2014 Polaris Indy ClutchingThe CVTech “power bloc” drive system dates back a few decades in its simplicity, but is a near perfect complement to the Fuji-built Polaris fan-cooled 550cc twin.

As for the return of the Indy, we find all of this incredibly ironic. The Fusion had been heralded as the next big thing for Polaris. It truly was, just not in the way the company had hoped as the Fusion was nearly as big a disaster as the 1964 Polaris Comet. That sled nearly bankrupted the company. In the words of Polaris co-founder David Johnson: “There were only three things wrong with it: we had an engine that wouldn’t run; a clutch and vee-belt that wouldn’t stand up; and a track that wouldn’t go in the snow.”

Fortunately the Polaris Comet was followed by the Polaris Mustang, a sled that worked very well and proved to be a hit with snowmobilers. The Fusion, introduced in Polaris’ 50th anniversary season, was to replace the legendary Indy that first had been introduced as the 1980 TX-L Indy.

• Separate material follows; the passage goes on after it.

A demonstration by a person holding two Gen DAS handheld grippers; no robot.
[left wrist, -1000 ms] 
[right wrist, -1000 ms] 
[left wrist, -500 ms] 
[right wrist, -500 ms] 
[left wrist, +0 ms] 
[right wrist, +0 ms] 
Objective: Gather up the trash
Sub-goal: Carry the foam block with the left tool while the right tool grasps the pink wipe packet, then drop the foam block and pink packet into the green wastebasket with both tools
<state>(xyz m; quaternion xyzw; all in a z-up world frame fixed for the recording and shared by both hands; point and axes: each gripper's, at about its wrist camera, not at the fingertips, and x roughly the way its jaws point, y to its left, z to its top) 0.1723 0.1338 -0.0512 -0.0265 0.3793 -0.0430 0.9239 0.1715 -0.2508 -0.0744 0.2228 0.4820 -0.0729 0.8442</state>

Heading into model year 2014, Polaris has taken the best features of the Fusion – yes, there were some! – and moved forward with innovative designs like the outside the skidframe shock of the ProRide rear suspension, the uber-lightweight RMK powder sled, a very popular re-invention of the extended track length Switchback and now the re-introduction of one of the most popular names in all of snowmobiling, the Indy.